Task inputs:
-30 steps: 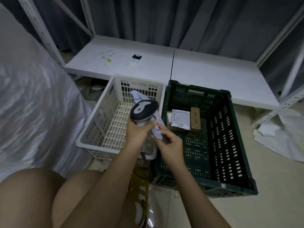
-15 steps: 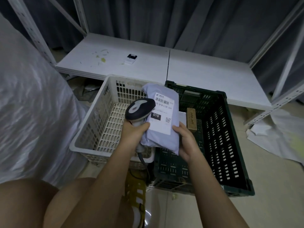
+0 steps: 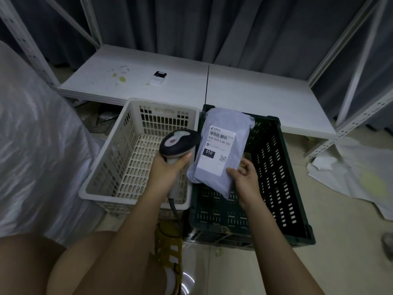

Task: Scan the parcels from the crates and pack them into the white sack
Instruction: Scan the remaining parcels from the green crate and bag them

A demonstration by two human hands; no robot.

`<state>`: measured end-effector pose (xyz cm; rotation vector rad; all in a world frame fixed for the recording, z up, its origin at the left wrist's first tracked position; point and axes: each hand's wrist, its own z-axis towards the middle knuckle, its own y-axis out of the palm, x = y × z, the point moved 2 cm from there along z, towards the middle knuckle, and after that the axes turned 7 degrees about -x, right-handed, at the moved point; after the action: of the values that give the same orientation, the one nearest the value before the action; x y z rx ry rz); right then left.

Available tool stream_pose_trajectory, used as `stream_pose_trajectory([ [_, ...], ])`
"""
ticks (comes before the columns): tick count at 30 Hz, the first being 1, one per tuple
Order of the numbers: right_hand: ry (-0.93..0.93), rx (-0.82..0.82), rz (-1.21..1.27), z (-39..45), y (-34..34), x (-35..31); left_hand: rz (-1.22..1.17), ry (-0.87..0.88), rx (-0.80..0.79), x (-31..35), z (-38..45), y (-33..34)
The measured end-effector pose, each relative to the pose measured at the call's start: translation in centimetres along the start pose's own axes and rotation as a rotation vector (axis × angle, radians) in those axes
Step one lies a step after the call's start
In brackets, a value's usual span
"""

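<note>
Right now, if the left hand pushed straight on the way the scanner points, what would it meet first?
Probably the parcel: the scanner in the left hand aims right at its label, though depth is unclear.

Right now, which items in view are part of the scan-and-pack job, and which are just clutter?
Job items:
grey parcel, held by right hand
barcode scanner, gripped by left hand
white crate
green crate
white sack

Lying about:
small black-and-white box on shelf
crumpled white sheet on floor
</note>
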<state>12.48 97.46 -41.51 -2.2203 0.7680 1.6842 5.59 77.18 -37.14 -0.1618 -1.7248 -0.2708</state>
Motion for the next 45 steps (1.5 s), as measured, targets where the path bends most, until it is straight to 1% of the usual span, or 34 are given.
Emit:
stream_pose_trajectory([
  [3, 0.037, -0.005, 0.024, 0.4, 0.0, 0.4, 0.035, 0.003, -0.045, -0.2, -0.3, 0.5],
  [6, 0.056, -0.025, 0.061, 0.6, 0.0, 0.8, 0.013, 0.008, -0.08, -0.4, -0.3, 0.9],
  [10, 0.074, -0.044, 0.099, 0.8, 0.0, 1.3, -0.019, 0.003, -0.103, -0.6, -0.3, 1.1],
  [15, 0.084, -0.049, 0.108, 1.1, 0.1, 1.8, 0.017, 0.001, -0.144, -0.8, -0.2, 1.5],
  [23, 0.076, -0.062, 0.085, 1.1, 0.0, 1.9, 0.049, 0.025, -0.085, -0.9, -0.2, 1.3],
  [32, 0.043, -0.064, 0.074, 1.2, 0.1, 1.4, 0.103, 0.053, -0.071, -1.3, 0.2, 1.0],
  [36, -0.014, -0.056, 0.094, 0.7, 1.6, -0.4, 0.067, 0.102, -0.023, -0.1, 0.1, 0.5],
  [38, -0.054, -0.094, 0.072, 0.0, 3.1, -2.1, 0.037, 0.159, 0.02, 1.7, 0.0, -0.5],
  [41, -0.12, -0.163, 0.031, -1.7, 6.2, -5.6, 0.066, 0.263, 0.108, 5.9, -1.2, -2.9],
  [45, -0.232, -0.289, 0.05, -5.3, 12.2, -11.7, 0.082, 0.395, 0.257, 12.5, -4.7, -7.7],
])
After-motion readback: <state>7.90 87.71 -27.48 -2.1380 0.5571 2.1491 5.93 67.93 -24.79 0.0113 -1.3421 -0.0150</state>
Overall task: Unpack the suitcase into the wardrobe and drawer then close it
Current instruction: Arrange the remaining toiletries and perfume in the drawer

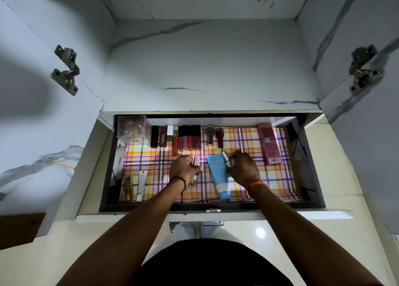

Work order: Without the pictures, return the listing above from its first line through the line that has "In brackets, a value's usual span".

Response box:
-30 steps: 
-15 steps: 
+0 steps: 

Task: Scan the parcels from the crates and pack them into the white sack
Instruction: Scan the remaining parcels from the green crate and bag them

A demonstration by two human hands; no robot.

`<state>`: measured end-effector pose (xyz cm; rotation vector rad; all in a world frame fixed for the recording, z up, its origin at the left wrist's first tracked position; point and axes: each hand's wrist, its own z-axis towards the middle knuckle, its own y-axis out of the palm, x = y × z, the point moved 2 cm from there along z, towards the middle knuckle, and after that the axes turned 7 degrees about -x, right-handed, at the moved point; after the action: of the values that give the same orientation, the one nearest the value before the action; x y z rx ry rz); right then left.

Available tool stream_pose_trajectory, used as `stream_pose_trajectory([ [_, ...], ])`
"""
ticks (comes before the columns): tick count at 30 Hz, the first being 1, one per tuple
Order of the numbers: right_hand: ry (-0.93..0.93), rx (-0.82..0.82), rz (-1.21..1.27), z (-39..45), y (-34..34), x (-35..31); left_hand: rz (-1.22..1.17), ry (-0.87..0.88), rx (-0.80..0.79), x (-31..35), z (-38..45), y (-33..34)
The measured end-effector pose, each relative to the pose measured at the call's start: translation in centimetres along the start pose's own axes and rotation as a rotation vector (axis × angle, radians) in those axes
Step one lies a step after the call's start
In brackets, a value's usual span

The answer has been written out completely.